> Work required:
Only the lines from the beginning of the data through the line holding "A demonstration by" belong in the answer, printed exactly and without pictures.
═══
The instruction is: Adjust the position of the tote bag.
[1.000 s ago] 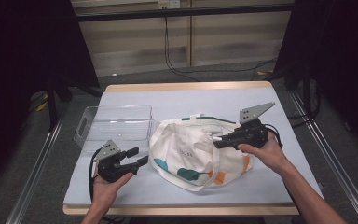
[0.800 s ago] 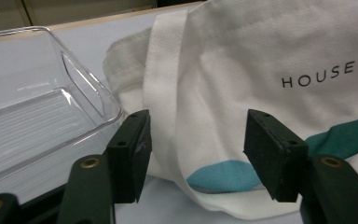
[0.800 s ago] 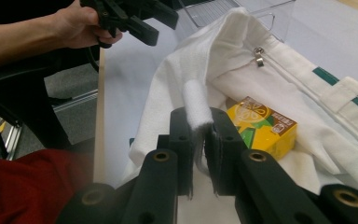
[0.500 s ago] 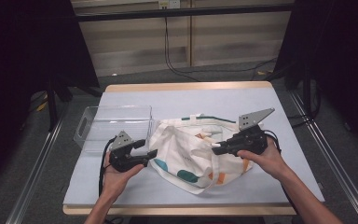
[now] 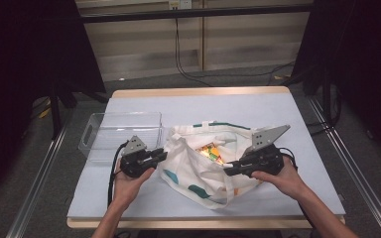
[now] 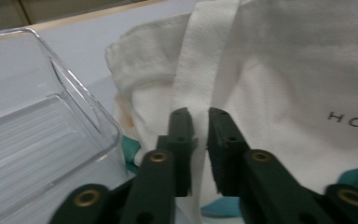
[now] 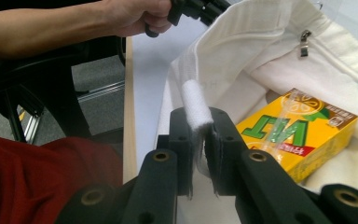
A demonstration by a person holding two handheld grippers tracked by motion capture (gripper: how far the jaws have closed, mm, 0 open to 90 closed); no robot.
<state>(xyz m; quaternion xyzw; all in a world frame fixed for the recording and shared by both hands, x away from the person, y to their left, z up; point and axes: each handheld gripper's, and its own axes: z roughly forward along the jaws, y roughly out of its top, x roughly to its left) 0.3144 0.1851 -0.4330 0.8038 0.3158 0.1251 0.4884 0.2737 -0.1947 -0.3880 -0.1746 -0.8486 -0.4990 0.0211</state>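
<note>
A white cloth tote bag (image 5: 198, 171) with teal patches lies at the middle of the table, its mouth held apart. My left gripper (image 5: 162, 155) is at the bag's left edge; its jaws have just been closing, and in the left gripper view (image 6: 199, 123) they pinch the bag's white strap (image 6: 205, 56). At the bag's right side, my right gripper (image 5: 226, 172) is shut on a fold of the rim (image 7: 195, 105). A yellow and green carton (image 7: 298, 130) lies inside the bag (image 5: 209, 151).
A clear plastic bin (image 5: 121, 130) stands on the light blue table (image 5: 203, 106) just left of the bag, close beside my left gripper (image 6: 37, 135). The table's far half is bare. Metal rails run along both sides.
My left gripper has moved right to the bag's left edge and closed on the strap. The right gripper has drawn toward the near edge, and the bag's mouth stands wider.
</note>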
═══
> Task output:
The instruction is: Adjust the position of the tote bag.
[1.000 s ago] 
[0.800 s ago] 
[0.800 s ago] 
[0.500 s ago] 
[now] 
[now] 
[now] 
A demonstration by a person holding two handheld grippers tracked by motion capture (gripper: how far the jaws have closed, mm, 0 open to 90 closed); no robot.

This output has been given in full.